= The problem =
Search the listing below for the word "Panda" and copy each line that holds it.

■ ■ ■ ■

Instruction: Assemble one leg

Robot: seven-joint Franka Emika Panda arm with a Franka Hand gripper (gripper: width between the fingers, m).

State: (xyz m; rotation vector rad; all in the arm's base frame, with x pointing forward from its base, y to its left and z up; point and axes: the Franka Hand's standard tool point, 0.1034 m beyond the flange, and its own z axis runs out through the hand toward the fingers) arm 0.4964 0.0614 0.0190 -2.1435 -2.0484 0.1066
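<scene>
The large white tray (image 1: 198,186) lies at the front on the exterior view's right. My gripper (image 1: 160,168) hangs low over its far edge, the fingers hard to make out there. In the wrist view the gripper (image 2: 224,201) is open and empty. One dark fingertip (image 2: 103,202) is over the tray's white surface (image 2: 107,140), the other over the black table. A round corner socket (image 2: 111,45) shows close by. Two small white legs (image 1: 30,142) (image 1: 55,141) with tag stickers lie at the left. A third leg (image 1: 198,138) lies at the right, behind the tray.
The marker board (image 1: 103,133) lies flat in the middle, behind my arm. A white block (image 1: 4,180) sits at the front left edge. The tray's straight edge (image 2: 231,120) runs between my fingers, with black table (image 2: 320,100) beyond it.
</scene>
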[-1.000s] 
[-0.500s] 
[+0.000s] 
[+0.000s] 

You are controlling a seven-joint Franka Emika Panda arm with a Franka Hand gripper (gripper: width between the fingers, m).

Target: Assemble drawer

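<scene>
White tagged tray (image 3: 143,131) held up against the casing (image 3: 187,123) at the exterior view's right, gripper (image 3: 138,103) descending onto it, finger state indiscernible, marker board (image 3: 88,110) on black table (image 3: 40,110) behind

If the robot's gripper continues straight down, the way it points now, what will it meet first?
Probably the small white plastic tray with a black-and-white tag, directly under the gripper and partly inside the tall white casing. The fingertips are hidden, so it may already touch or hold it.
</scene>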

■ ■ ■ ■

= Answer section =
Robot: seven-joint Franka Emika Panda arm with a Franka Hand gripper (gripper: width between the fingers, m).
You are controlling a seven-joint Franka Emika Panda arm with a Franka Hand gripper (gripper: width between the fingers, m).

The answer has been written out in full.